§ ACTIVITY
Repeat exactly the lines below that lie between the line with "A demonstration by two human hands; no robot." and the line with "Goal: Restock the", counting both of those lines as part of the answer.
::::::::::
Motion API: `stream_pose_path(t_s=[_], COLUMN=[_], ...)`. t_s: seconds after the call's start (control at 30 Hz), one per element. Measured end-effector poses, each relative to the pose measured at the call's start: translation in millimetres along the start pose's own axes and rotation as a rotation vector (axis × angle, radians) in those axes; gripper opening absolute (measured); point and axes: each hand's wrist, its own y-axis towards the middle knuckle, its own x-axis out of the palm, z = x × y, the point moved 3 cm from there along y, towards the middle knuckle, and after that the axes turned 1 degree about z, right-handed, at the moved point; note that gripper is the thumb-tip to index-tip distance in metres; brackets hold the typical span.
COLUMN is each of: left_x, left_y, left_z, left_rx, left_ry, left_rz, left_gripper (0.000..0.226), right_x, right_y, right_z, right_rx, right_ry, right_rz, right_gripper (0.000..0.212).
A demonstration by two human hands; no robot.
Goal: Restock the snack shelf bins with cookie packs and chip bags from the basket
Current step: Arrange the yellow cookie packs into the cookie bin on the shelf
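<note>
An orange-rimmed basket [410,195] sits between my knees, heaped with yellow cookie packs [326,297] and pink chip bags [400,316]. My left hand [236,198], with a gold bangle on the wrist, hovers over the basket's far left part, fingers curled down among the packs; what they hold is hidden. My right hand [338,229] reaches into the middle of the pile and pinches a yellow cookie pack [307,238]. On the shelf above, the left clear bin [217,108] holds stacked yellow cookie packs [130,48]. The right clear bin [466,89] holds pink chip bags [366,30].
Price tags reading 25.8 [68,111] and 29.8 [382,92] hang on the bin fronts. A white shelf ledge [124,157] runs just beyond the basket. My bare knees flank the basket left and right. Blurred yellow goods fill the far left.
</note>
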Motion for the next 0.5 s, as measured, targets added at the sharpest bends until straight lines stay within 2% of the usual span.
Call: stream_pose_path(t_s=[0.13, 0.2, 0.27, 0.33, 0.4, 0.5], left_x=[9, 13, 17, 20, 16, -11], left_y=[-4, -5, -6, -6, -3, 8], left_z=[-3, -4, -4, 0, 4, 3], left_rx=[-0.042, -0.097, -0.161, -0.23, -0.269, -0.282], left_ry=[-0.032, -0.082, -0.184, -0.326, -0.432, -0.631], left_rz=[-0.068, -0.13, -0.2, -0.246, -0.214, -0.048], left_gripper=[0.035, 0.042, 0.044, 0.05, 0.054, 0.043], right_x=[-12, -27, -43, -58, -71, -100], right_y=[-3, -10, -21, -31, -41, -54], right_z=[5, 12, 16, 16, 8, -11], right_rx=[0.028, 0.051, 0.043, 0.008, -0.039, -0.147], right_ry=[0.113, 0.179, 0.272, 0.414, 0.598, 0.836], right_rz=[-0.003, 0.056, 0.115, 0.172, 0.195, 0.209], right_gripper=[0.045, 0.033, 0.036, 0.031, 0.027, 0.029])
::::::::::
§ SOLUTION BELOW
A demonstration by two human hands; no robot.
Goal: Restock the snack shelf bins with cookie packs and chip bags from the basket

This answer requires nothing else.